SME announced a second phase of its education plan late last year to seed development of educational programs that will help manufacturing professionals improve career competencies with lifelong learning. The SME Education Foundation has allocated $3 million for grants to community colleges and universities for pilot programs that would eventually become permanent and self-supporting.
“In the past, the academic community has contributed to the education of engineers strictly through technical training. From what we have learned in our Phase I study, the manufacturing engineers of the future will need many more skills,” said SME executive director Philip Trimble. “We hope to encourage the development of a curriculum that will help manufacturing employees to learn those skills on a continuing basis.
“Study after study has reported on what many people feel is wrong with engineering education and made recommendations. The problem was that most of these recommendations were voluntary and not supported by funded programs and employers.”
The Manufacturing Education Plan is sponsored by several leading manufacturing companies, including Boeing Co. in Seattle, Caterpillar Inc. in Peoria, Motorola Inc. in Schaumburg and 3M in Minneapolis.
Robert W. Galvin, chairman of the executive committee at Motorola, was the keynote speaker at the SME’s Manufacturing Education Congress in June, which assembled industry representatives for discussion.

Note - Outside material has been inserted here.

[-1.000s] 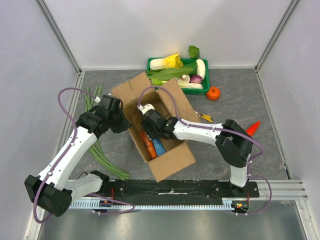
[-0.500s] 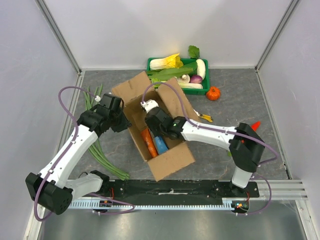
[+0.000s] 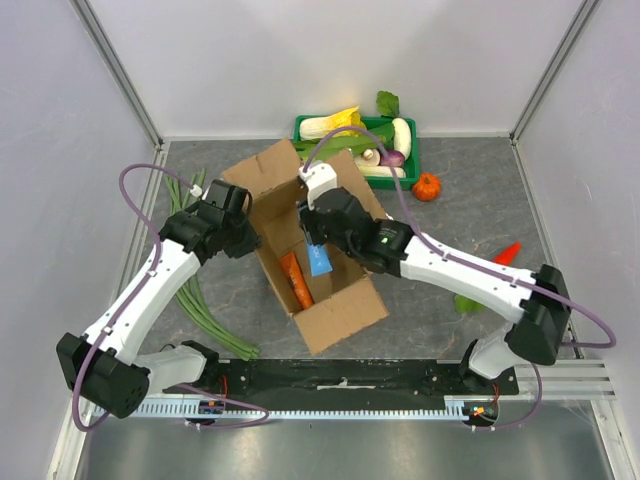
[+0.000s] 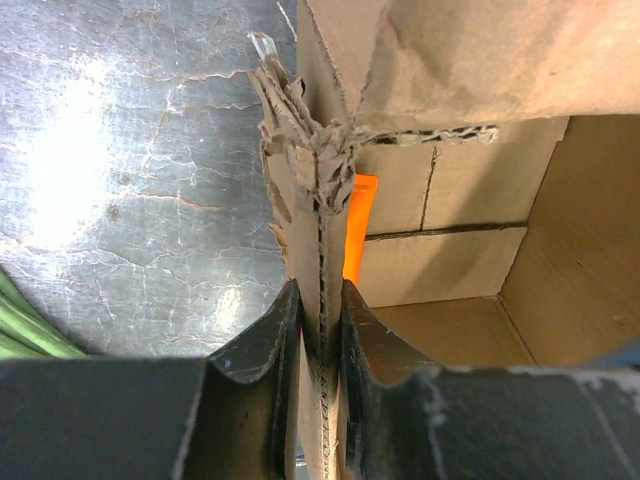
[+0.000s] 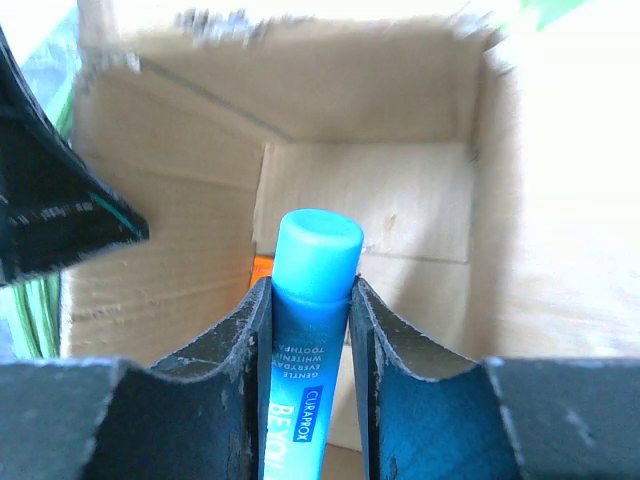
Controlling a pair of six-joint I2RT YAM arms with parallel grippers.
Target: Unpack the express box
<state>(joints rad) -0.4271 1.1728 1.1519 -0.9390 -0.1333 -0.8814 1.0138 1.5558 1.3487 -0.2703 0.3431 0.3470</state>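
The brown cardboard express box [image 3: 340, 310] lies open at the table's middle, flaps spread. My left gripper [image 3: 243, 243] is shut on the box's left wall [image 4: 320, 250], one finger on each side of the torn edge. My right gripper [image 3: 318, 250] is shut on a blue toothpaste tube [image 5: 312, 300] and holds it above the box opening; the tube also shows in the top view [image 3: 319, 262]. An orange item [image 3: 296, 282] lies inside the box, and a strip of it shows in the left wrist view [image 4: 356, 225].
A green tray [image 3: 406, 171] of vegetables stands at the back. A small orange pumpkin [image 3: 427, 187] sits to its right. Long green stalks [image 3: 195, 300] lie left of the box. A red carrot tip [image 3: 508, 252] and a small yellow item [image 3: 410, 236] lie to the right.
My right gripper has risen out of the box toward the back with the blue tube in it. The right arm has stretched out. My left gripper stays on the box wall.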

Galvin called for an overhaul of university training for engineers to include an accelerated, broader curriculum that would get them into the work force faster, where they would be expected to continue learning on the job and grow into management positions faster.
“If teaching methods are re-examined, it can be shown that anything can be taught in half the time it traditionally takes,” he said. Business skills, including leadership, quality, creativity and ethics, should be part of every class, he added.
Within Motorola, lifelong learning is already part of a corporate culture that emphasizes professional development for all employees. Employees plan and budget for a minimum of 40 hours of offsite training each year and most employees exceed the minimum, said Ken Zdunek, vice president of technology and manager of research. Supervisors include training schedules for their employees as part of their own job assessment.
“Technology is evolving so fast that we can no longer limit training to just updating employees on the new developments. Employees must participate in learning as an ongoing process to meet their employer’s expectation of their skills and to meet their personal career expectations,” he said.
Illinois Institute of Technology in Chicago works with several local high-tech employers, including Motorola and Lucent Technologies, to develop professional education programs that teach technology and job skills identified by the companies, said Ruth Z. Sweetser, assistant dean for business and industry liaison at the school’s Daniel F. and Ada L. Rice campus in Wheaton.
The university offers more than 35 graduate-degree programs in science and engineering and 25 professional certificate programs in specialized topics.